Activity: Looking through the listing below, state how many lines have the word "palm" in them. Only the number should be given.

Data for this exercise:
=-=-=-=-=

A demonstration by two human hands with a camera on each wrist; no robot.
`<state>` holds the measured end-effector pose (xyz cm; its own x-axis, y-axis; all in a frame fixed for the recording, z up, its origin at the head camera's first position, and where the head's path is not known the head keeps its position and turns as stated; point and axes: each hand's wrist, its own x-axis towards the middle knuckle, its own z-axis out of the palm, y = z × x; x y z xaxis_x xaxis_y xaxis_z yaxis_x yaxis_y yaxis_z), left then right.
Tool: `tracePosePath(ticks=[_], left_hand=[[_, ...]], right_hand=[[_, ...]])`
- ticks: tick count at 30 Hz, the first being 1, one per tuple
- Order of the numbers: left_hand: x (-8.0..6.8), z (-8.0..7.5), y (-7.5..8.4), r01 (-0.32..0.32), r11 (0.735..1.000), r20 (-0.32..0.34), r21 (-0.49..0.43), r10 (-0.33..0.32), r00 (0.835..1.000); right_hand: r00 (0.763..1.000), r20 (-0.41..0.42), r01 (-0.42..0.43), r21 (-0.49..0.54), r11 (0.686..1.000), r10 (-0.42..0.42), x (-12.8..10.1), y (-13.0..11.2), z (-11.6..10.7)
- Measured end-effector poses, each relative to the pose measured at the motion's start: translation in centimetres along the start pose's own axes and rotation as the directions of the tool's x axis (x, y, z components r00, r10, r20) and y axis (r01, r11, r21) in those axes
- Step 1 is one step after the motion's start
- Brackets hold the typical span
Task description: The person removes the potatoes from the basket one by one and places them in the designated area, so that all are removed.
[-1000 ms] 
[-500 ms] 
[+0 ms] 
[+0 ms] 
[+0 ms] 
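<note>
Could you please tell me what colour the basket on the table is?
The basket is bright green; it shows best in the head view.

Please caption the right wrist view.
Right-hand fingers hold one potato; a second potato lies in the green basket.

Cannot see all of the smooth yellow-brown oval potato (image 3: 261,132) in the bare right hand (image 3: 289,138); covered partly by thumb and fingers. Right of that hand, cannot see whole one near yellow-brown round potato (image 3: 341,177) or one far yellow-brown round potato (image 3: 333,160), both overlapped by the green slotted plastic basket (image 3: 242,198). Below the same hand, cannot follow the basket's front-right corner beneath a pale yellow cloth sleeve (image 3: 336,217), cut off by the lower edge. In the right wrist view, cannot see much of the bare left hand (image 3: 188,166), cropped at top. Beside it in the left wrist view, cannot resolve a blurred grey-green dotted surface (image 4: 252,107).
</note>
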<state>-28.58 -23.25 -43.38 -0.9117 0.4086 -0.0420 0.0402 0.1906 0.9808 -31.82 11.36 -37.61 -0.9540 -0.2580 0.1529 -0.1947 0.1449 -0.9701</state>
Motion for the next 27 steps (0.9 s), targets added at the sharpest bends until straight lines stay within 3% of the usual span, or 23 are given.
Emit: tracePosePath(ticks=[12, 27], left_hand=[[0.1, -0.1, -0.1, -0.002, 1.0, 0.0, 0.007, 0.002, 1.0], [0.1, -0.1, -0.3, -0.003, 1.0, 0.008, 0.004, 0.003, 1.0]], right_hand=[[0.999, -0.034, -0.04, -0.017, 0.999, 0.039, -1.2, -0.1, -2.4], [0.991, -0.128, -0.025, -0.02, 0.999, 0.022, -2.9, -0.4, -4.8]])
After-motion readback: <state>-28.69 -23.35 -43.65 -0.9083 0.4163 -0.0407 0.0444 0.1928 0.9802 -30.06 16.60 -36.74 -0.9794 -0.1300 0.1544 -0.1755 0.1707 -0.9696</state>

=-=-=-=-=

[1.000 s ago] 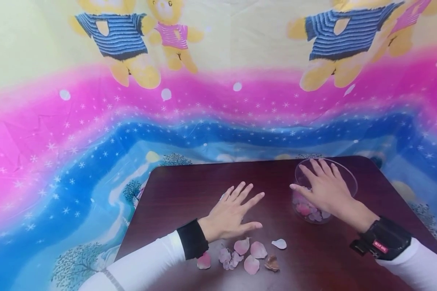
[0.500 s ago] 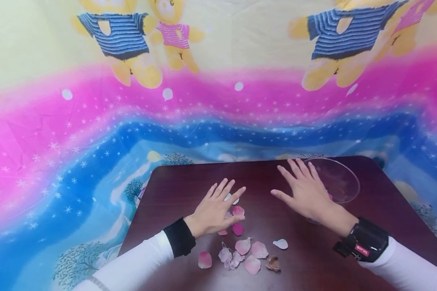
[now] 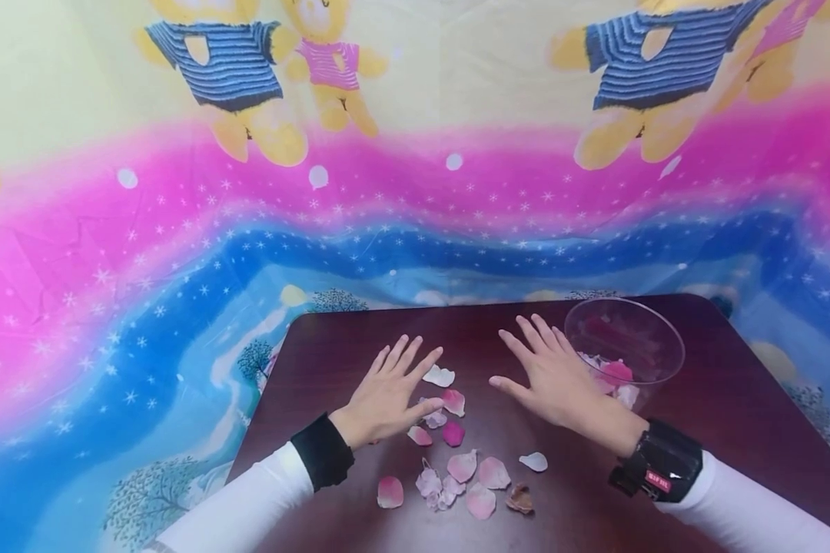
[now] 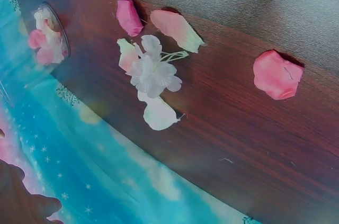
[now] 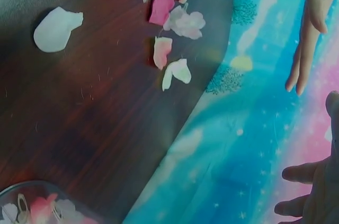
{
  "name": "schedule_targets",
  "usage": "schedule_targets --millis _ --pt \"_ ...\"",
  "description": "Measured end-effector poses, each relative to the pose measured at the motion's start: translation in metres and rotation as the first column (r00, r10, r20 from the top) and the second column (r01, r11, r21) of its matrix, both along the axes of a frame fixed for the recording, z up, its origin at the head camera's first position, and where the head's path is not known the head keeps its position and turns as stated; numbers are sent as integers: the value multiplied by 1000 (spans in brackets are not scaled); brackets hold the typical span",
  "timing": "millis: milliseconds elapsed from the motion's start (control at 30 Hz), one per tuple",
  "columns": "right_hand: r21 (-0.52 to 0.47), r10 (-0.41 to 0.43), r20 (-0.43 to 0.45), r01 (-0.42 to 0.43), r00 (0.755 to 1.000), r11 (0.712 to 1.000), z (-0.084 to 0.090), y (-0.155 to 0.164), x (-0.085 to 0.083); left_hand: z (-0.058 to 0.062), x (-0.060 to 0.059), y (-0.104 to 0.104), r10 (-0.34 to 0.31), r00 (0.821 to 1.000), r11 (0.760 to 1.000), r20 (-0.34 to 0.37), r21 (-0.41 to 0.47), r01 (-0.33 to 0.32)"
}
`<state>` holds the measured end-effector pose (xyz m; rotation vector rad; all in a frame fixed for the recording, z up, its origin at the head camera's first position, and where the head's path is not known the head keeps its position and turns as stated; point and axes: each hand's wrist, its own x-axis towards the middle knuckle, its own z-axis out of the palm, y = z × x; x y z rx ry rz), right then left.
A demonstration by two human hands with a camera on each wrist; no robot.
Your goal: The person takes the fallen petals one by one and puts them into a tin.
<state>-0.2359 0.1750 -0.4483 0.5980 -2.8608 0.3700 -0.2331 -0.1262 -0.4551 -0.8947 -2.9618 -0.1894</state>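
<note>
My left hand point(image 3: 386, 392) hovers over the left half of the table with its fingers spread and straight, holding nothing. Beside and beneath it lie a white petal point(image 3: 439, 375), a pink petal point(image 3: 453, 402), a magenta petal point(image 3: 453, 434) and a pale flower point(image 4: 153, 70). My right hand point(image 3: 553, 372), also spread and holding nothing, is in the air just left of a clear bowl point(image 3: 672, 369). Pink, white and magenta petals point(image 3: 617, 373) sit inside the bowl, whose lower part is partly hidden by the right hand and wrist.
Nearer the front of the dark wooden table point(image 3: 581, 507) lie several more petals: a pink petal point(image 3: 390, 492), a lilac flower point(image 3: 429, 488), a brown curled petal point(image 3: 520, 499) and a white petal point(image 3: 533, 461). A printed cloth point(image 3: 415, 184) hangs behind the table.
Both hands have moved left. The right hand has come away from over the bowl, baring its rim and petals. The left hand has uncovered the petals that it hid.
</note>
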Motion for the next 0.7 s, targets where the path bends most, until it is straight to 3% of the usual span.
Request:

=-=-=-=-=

Written reply: 2